Ultimately, though, what makes Skeletal Vampire last in my mind is his interaction with sacrifice based decks, Aristocrat decks. He is both a sacrifice outlet, and three bodies, and he can do the rare job of both providing a sacrifice trigger and more bodies for future sacrifice. Given his inclination towards extending the game – providing an air force to stall with – he can do a lot to provide #value over that time. Leave mana open to do things, if it doesn’t become necesarry, make some bats.

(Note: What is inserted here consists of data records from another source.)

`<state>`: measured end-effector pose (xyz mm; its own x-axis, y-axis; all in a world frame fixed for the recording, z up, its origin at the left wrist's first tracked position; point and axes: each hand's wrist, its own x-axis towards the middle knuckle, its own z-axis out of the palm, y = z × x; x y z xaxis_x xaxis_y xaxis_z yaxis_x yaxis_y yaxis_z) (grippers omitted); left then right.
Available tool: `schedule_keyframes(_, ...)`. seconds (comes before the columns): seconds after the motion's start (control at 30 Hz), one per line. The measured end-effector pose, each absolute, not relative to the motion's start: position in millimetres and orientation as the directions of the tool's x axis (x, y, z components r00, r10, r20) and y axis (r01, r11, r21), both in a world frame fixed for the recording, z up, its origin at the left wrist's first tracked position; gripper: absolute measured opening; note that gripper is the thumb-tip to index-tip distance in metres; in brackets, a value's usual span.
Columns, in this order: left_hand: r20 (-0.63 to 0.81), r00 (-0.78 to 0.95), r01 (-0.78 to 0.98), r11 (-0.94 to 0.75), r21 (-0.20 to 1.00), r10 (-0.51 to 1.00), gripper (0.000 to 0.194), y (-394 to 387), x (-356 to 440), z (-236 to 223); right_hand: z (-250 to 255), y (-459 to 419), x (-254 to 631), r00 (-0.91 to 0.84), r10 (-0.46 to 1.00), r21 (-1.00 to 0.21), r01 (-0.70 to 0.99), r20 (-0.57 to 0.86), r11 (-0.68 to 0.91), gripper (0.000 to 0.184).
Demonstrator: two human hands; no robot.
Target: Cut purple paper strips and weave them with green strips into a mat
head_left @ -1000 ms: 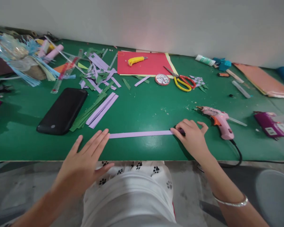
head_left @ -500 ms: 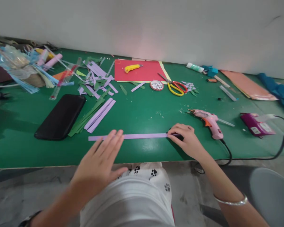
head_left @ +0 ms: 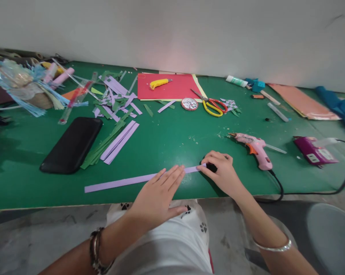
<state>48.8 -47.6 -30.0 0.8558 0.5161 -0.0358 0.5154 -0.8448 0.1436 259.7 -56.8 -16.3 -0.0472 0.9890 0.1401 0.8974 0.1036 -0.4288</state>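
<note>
A long purple paper strip (head_left: 117, 184) lies flat along the front of the green table (head_left: 166, 137), slanting slightly up to the right. My left hand (head_left: 158, 198) rests on it with outstretched fingers, covering part of its middle. At the strip's right end, my right hand (head_left: 220, 170) pinches the tip between thumb and fingers. Left of my hands lie folded purple strips (head_left: 121, 143) beside a bundle of green strips (head_left: 103, 147).
A black phone (head_left: 72, 145) lies at left, a pink glue gun (head_left: 255, 147) with its cord at right. Toward the back are paper scraps (head_left: 115, 95), red paper (head_left: 172, 91) under a yellow cutter (head_left: 160, 83), scissors (head_left: 212, 107) and a round tin (head_left: 189, 104). A purple adapter (head_left: 313, 150) sits far right.
My left hand has slid right along the strip toward my right hand. The strip's left end has swung down toward the table's front edge. My right hand keeps its pinch, nearly in place.
</note>
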Motion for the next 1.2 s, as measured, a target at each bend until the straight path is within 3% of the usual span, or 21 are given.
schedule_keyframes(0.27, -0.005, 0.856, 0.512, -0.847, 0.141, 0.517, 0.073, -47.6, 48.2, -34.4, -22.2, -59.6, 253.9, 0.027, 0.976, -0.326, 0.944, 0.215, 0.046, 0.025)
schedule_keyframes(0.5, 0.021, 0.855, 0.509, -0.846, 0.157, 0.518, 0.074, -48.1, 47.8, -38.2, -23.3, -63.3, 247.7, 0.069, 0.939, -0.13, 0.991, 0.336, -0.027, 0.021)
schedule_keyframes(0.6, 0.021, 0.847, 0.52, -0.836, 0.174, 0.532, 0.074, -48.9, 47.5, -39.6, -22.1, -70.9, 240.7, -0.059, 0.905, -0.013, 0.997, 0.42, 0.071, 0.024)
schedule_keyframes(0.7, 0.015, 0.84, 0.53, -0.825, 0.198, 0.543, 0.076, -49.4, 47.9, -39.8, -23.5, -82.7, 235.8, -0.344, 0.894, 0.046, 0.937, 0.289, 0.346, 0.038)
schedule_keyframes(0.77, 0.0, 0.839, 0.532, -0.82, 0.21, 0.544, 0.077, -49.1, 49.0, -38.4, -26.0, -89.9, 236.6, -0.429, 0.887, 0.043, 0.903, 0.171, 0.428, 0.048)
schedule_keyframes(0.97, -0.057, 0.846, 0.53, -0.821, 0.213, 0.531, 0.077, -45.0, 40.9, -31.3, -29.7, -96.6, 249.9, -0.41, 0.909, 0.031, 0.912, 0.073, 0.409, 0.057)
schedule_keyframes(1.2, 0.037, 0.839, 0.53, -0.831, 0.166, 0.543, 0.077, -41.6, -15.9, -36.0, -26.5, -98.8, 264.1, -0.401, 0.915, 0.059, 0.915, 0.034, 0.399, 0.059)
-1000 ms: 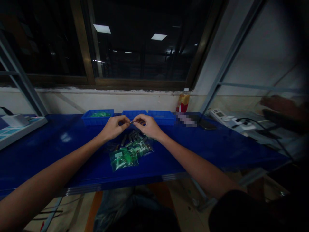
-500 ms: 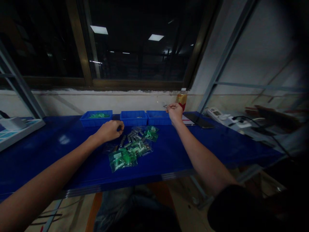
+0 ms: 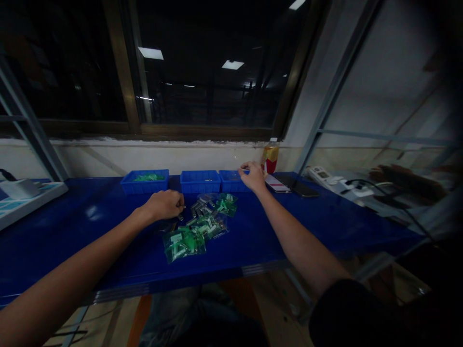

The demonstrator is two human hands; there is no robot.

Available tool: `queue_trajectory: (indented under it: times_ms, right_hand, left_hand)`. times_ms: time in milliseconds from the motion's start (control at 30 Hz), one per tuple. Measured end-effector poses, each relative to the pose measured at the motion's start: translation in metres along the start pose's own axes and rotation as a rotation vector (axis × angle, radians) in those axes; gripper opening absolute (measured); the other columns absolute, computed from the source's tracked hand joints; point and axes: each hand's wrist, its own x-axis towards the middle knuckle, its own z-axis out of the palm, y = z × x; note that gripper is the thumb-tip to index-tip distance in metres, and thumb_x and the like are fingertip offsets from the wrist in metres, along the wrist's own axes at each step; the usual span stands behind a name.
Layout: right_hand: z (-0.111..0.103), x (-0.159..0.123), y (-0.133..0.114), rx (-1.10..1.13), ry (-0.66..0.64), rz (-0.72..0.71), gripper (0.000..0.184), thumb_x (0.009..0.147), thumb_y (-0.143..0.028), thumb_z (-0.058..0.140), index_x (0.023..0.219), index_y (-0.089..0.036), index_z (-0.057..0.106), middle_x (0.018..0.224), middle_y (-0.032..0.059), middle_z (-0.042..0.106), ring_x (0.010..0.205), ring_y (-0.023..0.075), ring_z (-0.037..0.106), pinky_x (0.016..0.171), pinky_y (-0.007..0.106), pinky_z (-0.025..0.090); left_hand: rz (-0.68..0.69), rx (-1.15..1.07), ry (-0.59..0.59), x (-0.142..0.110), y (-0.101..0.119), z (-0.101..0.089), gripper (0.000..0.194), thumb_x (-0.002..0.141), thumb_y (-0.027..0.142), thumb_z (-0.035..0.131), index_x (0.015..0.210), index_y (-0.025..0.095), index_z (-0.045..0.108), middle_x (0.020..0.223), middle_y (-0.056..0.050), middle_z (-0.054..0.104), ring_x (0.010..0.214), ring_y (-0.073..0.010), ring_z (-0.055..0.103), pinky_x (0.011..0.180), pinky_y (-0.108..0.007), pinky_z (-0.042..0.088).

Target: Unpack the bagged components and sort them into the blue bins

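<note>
My left hand [image 3: 164, 205] rests curled on the blue table [image 3: 72, 226], its fingertips at a cluster of small grey metal cylinders [image 3: 197, 208]. What it grips, if anything, is hidden. My right hand [image 3: 251, 176] reaches out over the rightmost blue bin [image 3: 228, 180], thumb and fingers pinched together; anything between them is too small to make out. Green plastic bags of small parts [image 3: 183, 241] lie in a loose pile in front of me, between my forearms.
Two more blue bins stand along the back: the middle bin [image 3: 200, 181] and the left bin [image 3: 145, 182], which holds green pieces. A bottle [image 3: 270, 157], a dark phone [image 3: 302, 189] and a white device with cables [image 3: 327, 174] lie right. A white tray [image 3: 25, 193] sits far left.
My hands, first joined over the pile, have parted. The right hand went out to the right bin and has drawn back a little over it. The left hand dropped to the metal cylinders.
</note>
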Motion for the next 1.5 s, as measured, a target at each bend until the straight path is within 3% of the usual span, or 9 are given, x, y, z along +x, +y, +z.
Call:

I just realised I gender Skeletal Vampire as male, because Murray, the skeleton in Monkey Island, is male. Still, don’t go assuming about skeletons.

 

Dissension is one of those sets that I hold up as an example of the Third Set problem. Despite having two guilds I properly loved in it, Dissension didn’t have enough space at all. Still, it does bear out the principle of the block, where there are a bunch of just good cards in it that you can usually use to slot into other decks, often as nearly-good-enoughs of old cards from bygone eras that we can all kind of accept are a bit too good. One particular note is the split card [mtg_card]Crime//Punishment[/mtg_card], which is almost a Pernicious Deed and Almost a Zombify, but crucially not either. It’s a card so flexible that its effectiveness is a real measure of how aware you as a player are of the board state. Do you play it for 2 mana to kill all the tokens on the board? But then I got to thinking about all the wonderful Simic cards, including the +1/+1 counterlord, Cytoplast Root-Kin, who has an awkward name and whose art is just a bit off, but great mechanics. Or Hit//Run? Or the Azorius control options? Or-

THEN THE WINGED HUSSARS ARRIVE!

Sky Hussar is a knight of no kingdom. The best deck I’ve ever seen running him was a modern mono-white deck running around [mtg_card]Oketra’s Monument[/mtg_card]. They’re a uniquely flexible card, in that they can be useful in control decks to turn early stall cards like [mtg_card]Wall Of Omens[/mtg_card] or [mtg_card]Sea Gate Oracle[/mtg_card] draw cards when they’re less relevant as blockers in the late game, when your mana is already freed up. And if you’ve built up a meaningful attack force, the Hussar can effectively cantrip (by drawing a card in your upkeep, then untapping all your creatures when you cast it), or it can give your creatures vigilance for a turn.

There’s also some cute tricks you can do in bounce decks, letting you recover your Hussar or flickering it to get value out of tap permanents. All that and they fly, too!

I’ll probably never get them to play like they do in my dreams, but I’ll never know if I don’t keep jamming them into every dang deck I ever try that’s got the colours.